Set each line of the data down exactly, please.

= = = =

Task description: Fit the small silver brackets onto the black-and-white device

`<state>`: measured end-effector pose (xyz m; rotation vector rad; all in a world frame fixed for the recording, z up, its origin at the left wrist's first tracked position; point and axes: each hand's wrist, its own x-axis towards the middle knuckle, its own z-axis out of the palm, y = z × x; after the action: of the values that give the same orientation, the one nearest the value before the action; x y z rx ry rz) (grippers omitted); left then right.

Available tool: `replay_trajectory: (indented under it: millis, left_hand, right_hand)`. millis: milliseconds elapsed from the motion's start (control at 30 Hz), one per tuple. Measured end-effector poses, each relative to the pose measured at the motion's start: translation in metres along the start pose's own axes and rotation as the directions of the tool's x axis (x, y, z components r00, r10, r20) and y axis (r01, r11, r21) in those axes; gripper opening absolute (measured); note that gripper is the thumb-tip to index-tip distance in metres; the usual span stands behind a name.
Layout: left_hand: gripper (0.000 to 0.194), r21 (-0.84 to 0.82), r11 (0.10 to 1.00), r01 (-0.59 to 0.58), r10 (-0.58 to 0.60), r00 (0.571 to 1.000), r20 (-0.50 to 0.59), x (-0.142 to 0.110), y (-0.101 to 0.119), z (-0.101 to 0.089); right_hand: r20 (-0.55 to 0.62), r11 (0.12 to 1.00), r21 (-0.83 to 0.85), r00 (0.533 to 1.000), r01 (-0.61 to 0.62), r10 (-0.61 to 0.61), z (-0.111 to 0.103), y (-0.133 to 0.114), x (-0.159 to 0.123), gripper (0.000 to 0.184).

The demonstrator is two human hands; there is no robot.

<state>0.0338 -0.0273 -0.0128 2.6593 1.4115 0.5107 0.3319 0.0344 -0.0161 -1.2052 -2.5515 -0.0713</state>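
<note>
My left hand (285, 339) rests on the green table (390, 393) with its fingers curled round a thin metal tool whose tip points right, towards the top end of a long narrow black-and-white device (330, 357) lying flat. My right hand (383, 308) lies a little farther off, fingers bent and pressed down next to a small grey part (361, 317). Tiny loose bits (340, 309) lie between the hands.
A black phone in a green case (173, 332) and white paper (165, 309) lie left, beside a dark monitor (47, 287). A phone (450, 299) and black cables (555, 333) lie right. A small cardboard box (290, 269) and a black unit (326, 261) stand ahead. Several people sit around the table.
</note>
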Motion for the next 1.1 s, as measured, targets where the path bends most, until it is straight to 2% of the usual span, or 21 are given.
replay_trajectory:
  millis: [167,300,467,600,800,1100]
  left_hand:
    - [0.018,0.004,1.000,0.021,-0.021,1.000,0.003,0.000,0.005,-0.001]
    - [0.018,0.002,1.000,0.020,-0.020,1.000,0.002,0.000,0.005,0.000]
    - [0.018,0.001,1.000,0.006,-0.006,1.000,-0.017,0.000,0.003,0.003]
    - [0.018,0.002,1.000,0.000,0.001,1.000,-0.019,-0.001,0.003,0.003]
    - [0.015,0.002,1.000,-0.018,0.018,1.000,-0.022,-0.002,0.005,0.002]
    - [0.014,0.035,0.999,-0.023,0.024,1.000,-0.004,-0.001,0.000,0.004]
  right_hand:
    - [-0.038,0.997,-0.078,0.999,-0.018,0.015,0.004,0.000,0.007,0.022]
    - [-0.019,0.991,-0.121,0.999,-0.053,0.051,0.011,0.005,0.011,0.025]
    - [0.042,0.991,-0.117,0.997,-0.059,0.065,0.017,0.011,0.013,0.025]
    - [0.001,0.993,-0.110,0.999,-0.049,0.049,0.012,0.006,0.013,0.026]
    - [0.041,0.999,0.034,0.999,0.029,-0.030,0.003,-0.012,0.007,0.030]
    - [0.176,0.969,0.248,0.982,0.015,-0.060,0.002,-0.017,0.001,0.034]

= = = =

ANSWER BOX:
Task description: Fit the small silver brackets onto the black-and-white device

`<state>`: measured end-effector pose (xyz m; rotation vector rad; all in a world frame fixed for the recording, z up, its origin at the left wrist's first tracked position; point and axes: each hand's wrist, its own x-axis towards the middle knuckle, its own z-axis out of the palm, y = z × x; after the action: of the values that give the same orientation, the one nearest the value before the action; x y z rx ry rz) (grippers omitted); left then right.

Available tool: `replay_trajectory: (indented under it: millis, left_hand, right_hand)`. millis: milliseconds elapsed from the motion's start (control at 30 Hz), one per tuple. Measured end-effector poses, each relative to the pose measured at the motion's start: translation in metres along the start pose's own axes and rotation as the directions of the tool's x axis (x, y, z components r00, r10, r20) and y axis (r01, r11, r21) in those axes; gripper opening absolute (measured); note that gripper is the thumb-tip to index-tip distance in metres; the usual span stands behind a name.
Layout: left_hand: gripper (0.000 to 0.194), r21 (-0.84 to 0.82), r11 (0.10 to 1.00), r01 (-0.59 to 0.58), r10 (-0.58 to 0.60), r00 (0.571 to 1.000), r20 (-0.50 to 0.59), x (-0.142 to 0.110), y (-0.101 to 0.119), z (-0.101 to 0.089); right_hand: r20 (-0.55 to 0.62), r11 (0.12 to 1.00), r21 (-0.83 to 0.85), r00 (0.533 to 1.000), r01 (-0.61 to 0.62), r10 (-0.61 to 0.61), z (-0.111 to 0.103), y (-0.133 to 0.114), x (-0.159 to 0.123), gripper (0.000 to 0.184).

The demonstrator is two human hands; there is no robot.

<state>0.0338 -0.0273 -0.0128 2.6593 1.4115 0.5107 0.3319 0.0344 -0.0161 -1.2052 -2.5515 -0.0713</state>
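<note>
My left hand (285, 339) rests on the green table (390, 393) with its fingers curled round a thin metal tool whose tip points right, towards the top end of a long narrow black-and-white device (330, 357) lying flat. My right hand (383, 308) lies a little farther off, fingers bent and pressed down next to a small grey part (361, 317). Tiny loose bits (340, 309) lie between the hands.
A black phone in a green case (173, 332) and white paper (165, 309) lie left, beside a dark monitor (47, 287). A phone (450, 299) and black cables (555, 333) lie right. A small cardboard box (290, 269) and a black unit (326, 261) stand ahead. Several people sit around the table.
</note>
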Motion for the next 1.1 s, as measured, targets where the path bends most, until it is straight to 2% of the usual span, or 21 are given.
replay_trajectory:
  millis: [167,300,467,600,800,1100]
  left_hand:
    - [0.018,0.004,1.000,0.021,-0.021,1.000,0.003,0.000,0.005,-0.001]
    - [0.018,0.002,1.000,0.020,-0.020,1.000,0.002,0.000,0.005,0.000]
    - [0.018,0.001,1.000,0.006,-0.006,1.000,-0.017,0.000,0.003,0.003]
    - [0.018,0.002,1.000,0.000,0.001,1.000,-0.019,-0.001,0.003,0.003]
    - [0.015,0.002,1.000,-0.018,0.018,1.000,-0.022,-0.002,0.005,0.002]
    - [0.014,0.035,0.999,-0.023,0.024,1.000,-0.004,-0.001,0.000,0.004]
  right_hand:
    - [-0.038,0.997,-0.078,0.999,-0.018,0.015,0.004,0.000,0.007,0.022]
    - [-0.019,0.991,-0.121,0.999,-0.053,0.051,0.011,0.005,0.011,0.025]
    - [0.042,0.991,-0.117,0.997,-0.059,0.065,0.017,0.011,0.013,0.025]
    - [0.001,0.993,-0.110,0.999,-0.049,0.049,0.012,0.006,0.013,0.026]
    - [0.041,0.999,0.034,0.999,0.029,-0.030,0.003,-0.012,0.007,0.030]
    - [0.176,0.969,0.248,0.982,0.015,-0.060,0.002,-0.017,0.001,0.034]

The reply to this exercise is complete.